In the search field on top of the Azure portal site, type 'Subscriptions' and wait for the drop down result list to appear. Click on 'Subscriptions' and then click the subscription you're working in (in my case I only got one subscription).


Click on 'Access control (IAM)' -> +Add button and choose Role 'Contributor'. Search for your ad app name in the 'Select' field and finally click save.


Our ad app is now finalized and got enough permission to trigger and monitor our pipeline from a logic app.

However, you'll need some values for part 3 in this tutorial (then we create the logic app that'll trigger our pipeline) So I recommend that you collect these values right now, maybe in some notepad type of application.

  • Tenant ID (Called Directory ID in the portal. I found this value clicking 'Azure Active Directory' TAB -> 'Overview' -> listed on top of overview blade)

  • Client ID - (In the portal it's called ApplicationID and you'll find it via: 'Azure Active Directory' -> 'App Registrations' -> the app you just created (if it doesn't appear, select 'all apps' in the drop-down list))
  • Client secret (this one was generated when you created your ad app and you should have stored a copy)
  • Subscription ID (In the search field on top of the Azure portal site, type 'Subscriptions' and wait for the drop down result list to appear.

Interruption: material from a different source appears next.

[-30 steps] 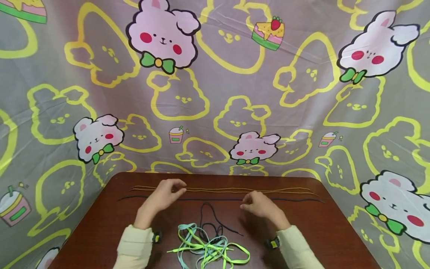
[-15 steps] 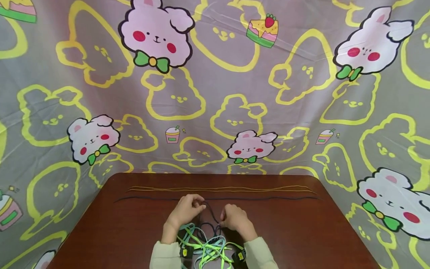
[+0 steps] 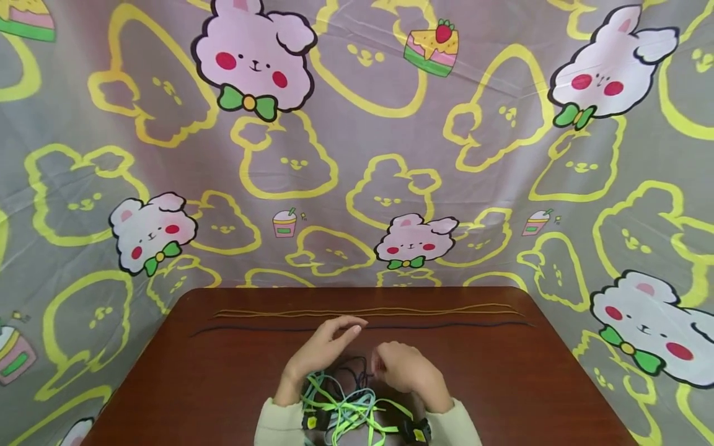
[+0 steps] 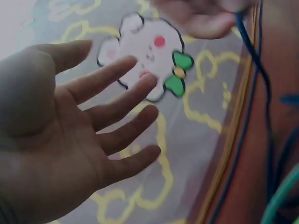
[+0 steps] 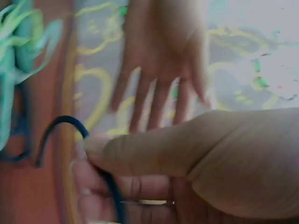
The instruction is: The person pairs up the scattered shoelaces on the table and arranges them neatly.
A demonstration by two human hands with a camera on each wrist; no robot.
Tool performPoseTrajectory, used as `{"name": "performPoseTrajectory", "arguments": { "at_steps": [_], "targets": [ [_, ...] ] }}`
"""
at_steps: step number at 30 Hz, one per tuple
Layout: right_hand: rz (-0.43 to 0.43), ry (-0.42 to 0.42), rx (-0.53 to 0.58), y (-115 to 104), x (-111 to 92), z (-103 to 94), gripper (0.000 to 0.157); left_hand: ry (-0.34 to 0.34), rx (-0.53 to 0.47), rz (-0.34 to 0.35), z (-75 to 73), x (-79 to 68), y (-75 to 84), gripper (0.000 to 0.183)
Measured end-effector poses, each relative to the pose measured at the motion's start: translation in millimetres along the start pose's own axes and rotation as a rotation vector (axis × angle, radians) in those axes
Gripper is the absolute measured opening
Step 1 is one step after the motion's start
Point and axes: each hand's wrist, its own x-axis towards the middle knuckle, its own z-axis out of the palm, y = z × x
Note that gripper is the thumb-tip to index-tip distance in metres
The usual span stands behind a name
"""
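Observation:
My right hand [image 3: 409, 371] pinches a dark blue shoelace [image 5: 60, 119] between thumb and fingers; the held lace bends in a small arch in the right wrist view. Opposite it, my left hand [image 3: 325, 350] is raised above the table with its fingers spread, and the left wrist view shows its palm [image 4: 60, 130] bare. Below and between both hands lies a tangled heap of shoelaces: neon yellow-green laces [image 3: 348, 419], light blue laces [image 3: 319, 378] and loops of dark lace [image 3: 357, 365]. My wrists partly hide this heap.
Across the back of the brown table [image 3: 502, 384], yellow-brown laces [image 3: 385, 310] lie stretched out sideways. Parallel in front of them runs one dark lace [image 3: 446, 325]. A grey cloth with cartoon rabbits [image 3: 253, 56] hangs behind and at both sides.
Both hands have come in from farther apart to the heap's far end. The right hand has taken hold of a dark lace; the left has moved away from it with fingers extended.

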Motion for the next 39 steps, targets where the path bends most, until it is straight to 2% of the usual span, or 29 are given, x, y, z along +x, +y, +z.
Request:
{"name": "performPoseTrajectory", "arguments": {
  "at_steps": [4,6,8,10,14,17,20,22,26,31,39],
  "targets": [
    [-0.221,-0.032,0.14,-15,-14,-17.7,0.017,-0.099,-0.026,-0.016,5.3,1.2,20.3,0.043],
    [-0.292,-0.036,0.182,-22,-20,-25.0,0.018,-0.158,-0.041,-0.041,6.4,0.1,28.9,0.048],
    [-0.317,-0.02,0.203,-27,-26,-30.3,0.02,-0.221,-0.077,-0.063,6.6,-2.3,35.2,0.053],
    [-0.316,0.02,0.218,-30,-32,-34.5,0.019,-0.261,-0.108,-0.051,5.2,-4.9,39.1,0.057],
    [-0.275,0.102,0.27,-32,-38,-41.1,0.016,-0.283,-0.124,0.004,-1.4,-9.4,45.7,0.058],
    [-0.259,0.163,0.28,-32,-41,-45.2,0.015,-0.254,-0.106,0.033,-5.5,-12.5,49.9,0.046],
    [-0.264,0.223,0.278,-28,-45,-48.7,0.015,-0.192,-0.062,0.05,-6.7,-14.8,53.5,0.032],
    [-0.276,0.266,0.268,-24,-47,-50.4,0.014,-0.145,-0.022,0.054,-7.7,-16.2,56.9,0.03],
    [-0.31,0.335,0.252,-16,-47,-52.1,0.016,-0.098,0.024,0.058,-10.7,-19.8,61.0,0.031],
    [-0.329,0.374,0.233,-11,-47,-53.5,0.016,-0.065,0.041,0.055,-14.3,-22.4,62.0,0.024],
    [-0.279,0.387,0.211,-6,-48,-56.6,0.022,-0.001,0.057,0.071,-14.8,-23.7,65.1,0.014]
  ]
}}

Click on 'Subscriptions' and then click the subscription you're working in (in my case I only got one subscription).)

  • Resource group name (where your data factory resides)
  • Azure data factory name
  • Azure data factory pipeline name
Finally, in order to access files locally on our on-premises file area from a logic app, we need to install Microsoft on-premises data gateway.

I just googled 'azure on premises data gateway download' and got the download link from Google in the first position. So today you can get it here:


Installation is quite simple. Just follow it.

1 - Installation process - set configuration information.


2 - During the configuration phase of the installation you'll need to log into Azure and unless you use a corporate account or a student account it won't allow you. But there's a workaround as I learned during global integration boot camp. You can create a new user in your azure ad that does belong to your azure ad tenant. So do this and assign this user to the contributor role in your Azure subscription.

3 - Create a gateway artifact in a resource group of your choice in your Azure subscription. Be aware that if you do not have a corporate account or student account (see point 2) you'll need to login to your Azure subscription with the azure ad user created in step 2.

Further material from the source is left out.